INSTRUCTIONS TO FOLLOW: Would you please transcribe the listing exactly, with no images?

DATASET EXCERPT:
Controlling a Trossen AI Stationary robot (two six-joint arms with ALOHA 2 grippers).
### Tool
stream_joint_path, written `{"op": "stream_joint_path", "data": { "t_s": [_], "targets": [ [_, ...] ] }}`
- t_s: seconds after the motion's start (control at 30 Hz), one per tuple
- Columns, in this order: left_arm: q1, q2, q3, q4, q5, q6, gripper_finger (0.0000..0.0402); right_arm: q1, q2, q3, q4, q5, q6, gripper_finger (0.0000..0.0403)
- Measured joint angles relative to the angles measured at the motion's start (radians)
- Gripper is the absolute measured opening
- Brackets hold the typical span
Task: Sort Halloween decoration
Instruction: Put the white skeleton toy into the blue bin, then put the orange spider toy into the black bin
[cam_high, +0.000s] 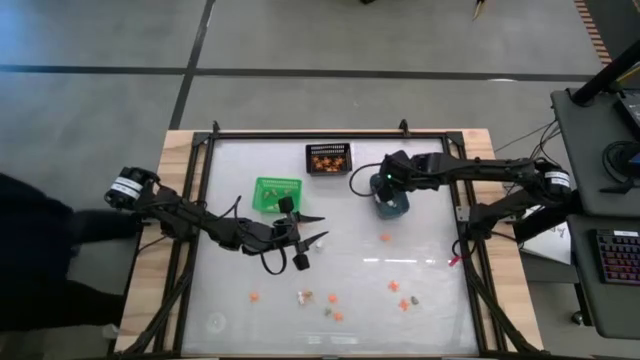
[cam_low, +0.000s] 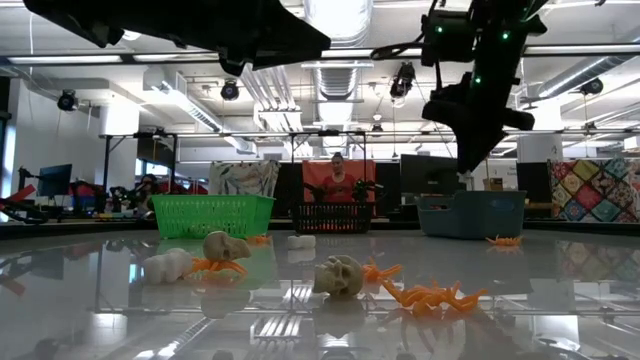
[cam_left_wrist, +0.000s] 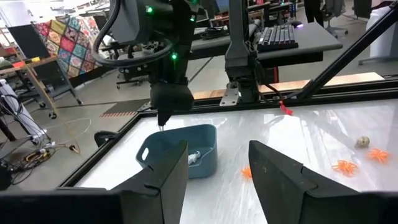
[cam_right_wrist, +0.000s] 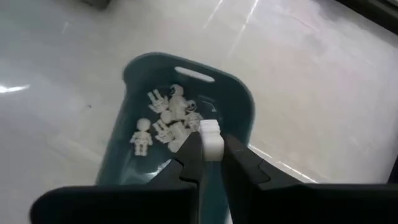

RESPONSE:
Controlling a Trossen AI Stationary robot (two six-joint arms with ALOHA 2 grippers).
### Tool
stream_joint_path, written `{"op": "stream_joint_path", "data": { "t_s": [_], "targets": [ [_, ...] ] }}`
- t_s: seconds after the motion's start (control at 30 Hz), one per tuple
- Columns, in this order: left_arm: q1, q2, q3, q4, q5, q6, gripper_finger (0.0000..0.0402); right_arm: q1, q2, q3, q4, q5, q6, gripper_finger (0.0000..0.0403)
- Measured joint angles relative to the angles measured at the motion's start (radians)
- Gripper is the absolute measured opening
- Brackets hold the typical span
Task: Sort Halloween decoration
Instruction: Put the white skeleton toy into the blue bin, then put the orange spider toy into the black bin
[cam_high, +0.000s] 
[cam_low, +0.000s] 
[cam_left_wrist, +0.000s] 
[cam_right_wrist, +0.000s] 

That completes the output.